FareShare Cymru is based on the outskirts of Cardiff and serves charities and community organisations across South Wales.
FareShare Cymru saves surplus food from waste, which they provide to 136 organisations, including homeless shelters, school breakfast clubs and community centres.
Caerphilly People First has recently signed up to this scheme, and for a fixed payment we receive a weekly package of food, which we use in the office throughout the week.
At the end of July Ffion Poole and Christy Taylor attended the two-day residential National Council meeting in Bangor, North Wales. One of the issues we discussed was Talkback, the newsletter of All Wales People First. National Council members voted on whether Talkback should continue being produced as a paper copy, or if people would prefer a video podcast of news, which they could watch on YouTube. The result of this vote was 71% for a paper copy and 29% for a video podcast.
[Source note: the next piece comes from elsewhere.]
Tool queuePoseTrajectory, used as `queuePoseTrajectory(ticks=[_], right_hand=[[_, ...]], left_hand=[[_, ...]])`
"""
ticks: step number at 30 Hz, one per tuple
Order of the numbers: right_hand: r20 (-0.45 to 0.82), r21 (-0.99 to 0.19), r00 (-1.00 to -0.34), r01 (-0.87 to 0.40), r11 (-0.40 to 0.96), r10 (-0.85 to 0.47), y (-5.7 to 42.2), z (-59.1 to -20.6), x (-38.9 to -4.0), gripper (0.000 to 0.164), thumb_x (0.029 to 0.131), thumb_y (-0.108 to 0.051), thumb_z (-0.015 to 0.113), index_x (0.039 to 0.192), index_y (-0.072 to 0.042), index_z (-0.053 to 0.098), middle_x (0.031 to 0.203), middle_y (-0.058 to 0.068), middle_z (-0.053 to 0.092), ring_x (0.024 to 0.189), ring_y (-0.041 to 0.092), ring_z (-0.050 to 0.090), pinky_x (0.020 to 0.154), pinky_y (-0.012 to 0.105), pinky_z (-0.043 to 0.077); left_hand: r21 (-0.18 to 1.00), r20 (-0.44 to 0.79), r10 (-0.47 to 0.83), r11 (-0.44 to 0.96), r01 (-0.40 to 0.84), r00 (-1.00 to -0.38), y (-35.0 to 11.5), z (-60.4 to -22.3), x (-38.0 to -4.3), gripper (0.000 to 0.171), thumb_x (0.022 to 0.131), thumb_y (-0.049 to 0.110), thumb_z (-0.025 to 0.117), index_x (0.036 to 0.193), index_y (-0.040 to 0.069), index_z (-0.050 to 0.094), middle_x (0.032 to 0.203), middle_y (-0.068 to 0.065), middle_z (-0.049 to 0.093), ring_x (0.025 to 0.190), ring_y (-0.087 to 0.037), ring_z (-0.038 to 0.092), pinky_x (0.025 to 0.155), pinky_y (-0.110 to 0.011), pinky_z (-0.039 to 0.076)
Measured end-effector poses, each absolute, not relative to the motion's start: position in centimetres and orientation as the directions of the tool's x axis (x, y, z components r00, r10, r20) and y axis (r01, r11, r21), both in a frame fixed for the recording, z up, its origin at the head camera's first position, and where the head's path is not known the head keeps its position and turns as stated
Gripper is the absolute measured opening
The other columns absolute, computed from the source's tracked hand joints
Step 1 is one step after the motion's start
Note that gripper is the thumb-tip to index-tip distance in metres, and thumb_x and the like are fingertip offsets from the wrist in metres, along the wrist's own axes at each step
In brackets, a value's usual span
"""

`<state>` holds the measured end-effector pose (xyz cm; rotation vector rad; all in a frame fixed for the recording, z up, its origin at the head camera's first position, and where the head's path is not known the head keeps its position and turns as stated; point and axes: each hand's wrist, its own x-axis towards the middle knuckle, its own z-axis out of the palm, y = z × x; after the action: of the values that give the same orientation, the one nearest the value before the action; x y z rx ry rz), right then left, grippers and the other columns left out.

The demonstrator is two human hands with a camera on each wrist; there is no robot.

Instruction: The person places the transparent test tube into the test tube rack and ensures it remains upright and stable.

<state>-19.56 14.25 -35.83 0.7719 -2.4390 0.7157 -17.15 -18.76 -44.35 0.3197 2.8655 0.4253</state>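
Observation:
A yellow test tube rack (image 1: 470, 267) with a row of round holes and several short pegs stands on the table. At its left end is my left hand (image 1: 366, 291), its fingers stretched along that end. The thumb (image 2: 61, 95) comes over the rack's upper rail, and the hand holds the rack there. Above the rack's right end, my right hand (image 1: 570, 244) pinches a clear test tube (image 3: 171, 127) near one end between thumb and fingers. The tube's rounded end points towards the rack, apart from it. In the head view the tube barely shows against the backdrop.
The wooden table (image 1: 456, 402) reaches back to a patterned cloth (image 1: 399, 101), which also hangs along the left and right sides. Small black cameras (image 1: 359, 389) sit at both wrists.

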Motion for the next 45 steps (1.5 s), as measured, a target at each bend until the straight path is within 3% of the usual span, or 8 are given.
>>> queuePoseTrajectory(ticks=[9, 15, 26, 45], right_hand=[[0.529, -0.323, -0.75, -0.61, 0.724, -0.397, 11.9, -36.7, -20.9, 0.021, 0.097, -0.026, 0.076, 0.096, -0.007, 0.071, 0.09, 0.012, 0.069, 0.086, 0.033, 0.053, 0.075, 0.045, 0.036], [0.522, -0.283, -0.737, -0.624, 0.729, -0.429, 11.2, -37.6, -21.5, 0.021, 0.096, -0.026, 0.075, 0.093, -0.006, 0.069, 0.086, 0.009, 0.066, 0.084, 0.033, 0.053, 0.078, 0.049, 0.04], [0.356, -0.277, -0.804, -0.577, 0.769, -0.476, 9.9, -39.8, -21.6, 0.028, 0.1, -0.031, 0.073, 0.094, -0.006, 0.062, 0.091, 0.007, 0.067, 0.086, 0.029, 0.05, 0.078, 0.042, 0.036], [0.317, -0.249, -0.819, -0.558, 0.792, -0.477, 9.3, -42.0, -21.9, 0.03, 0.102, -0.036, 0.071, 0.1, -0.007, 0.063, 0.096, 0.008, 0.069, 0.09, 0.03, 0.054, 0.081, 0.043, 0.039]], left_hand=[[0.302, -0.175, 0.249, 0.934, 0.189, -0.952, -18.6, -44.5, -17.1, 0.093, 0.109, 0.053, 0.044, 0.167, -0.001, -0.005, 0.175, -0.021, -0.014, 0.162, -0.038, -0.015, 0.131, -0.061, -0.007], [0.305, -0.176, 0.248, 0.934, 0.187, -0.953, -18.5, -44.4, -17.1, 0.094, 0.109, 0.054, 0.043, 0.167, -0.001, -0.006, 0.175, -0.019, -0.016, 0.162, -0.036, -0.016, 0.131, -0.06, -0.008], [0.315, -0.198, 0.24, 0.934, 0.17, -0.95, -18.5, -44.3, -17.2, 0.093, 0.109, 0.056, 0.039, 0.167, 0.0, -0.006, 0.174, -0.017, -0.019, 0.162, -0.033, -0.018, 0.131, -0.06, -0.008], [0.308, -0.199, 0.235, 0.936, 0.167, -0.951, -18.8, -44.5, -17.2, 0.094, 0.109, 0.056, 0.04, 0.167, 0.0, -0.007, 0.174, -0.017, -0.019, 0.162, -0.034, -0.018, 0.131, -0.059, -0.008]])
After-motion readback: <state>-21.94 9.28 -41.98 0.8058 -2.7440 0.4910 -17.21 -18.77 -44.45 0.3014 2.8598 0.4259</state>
Also at the meeting were Mandy Jenkins and Leanne Hawker from the Welsh Ambulance Service, who delivered a presentation about the work the ambulance service does to include people with learning disabilities. We also talked about the number of ambulances and rapid response units that are allocated across the seven health boards in Wales.
We also received a presentation from Daron Owens of Bangor University, who gave a talk on the Social Services Health and Well-being act, which came out in 2016. The act provides the legal framework for improving the well-being of people who need care and support, and also carers who need support. Daron has been researching the impact of the act and shared some of the findings he has made.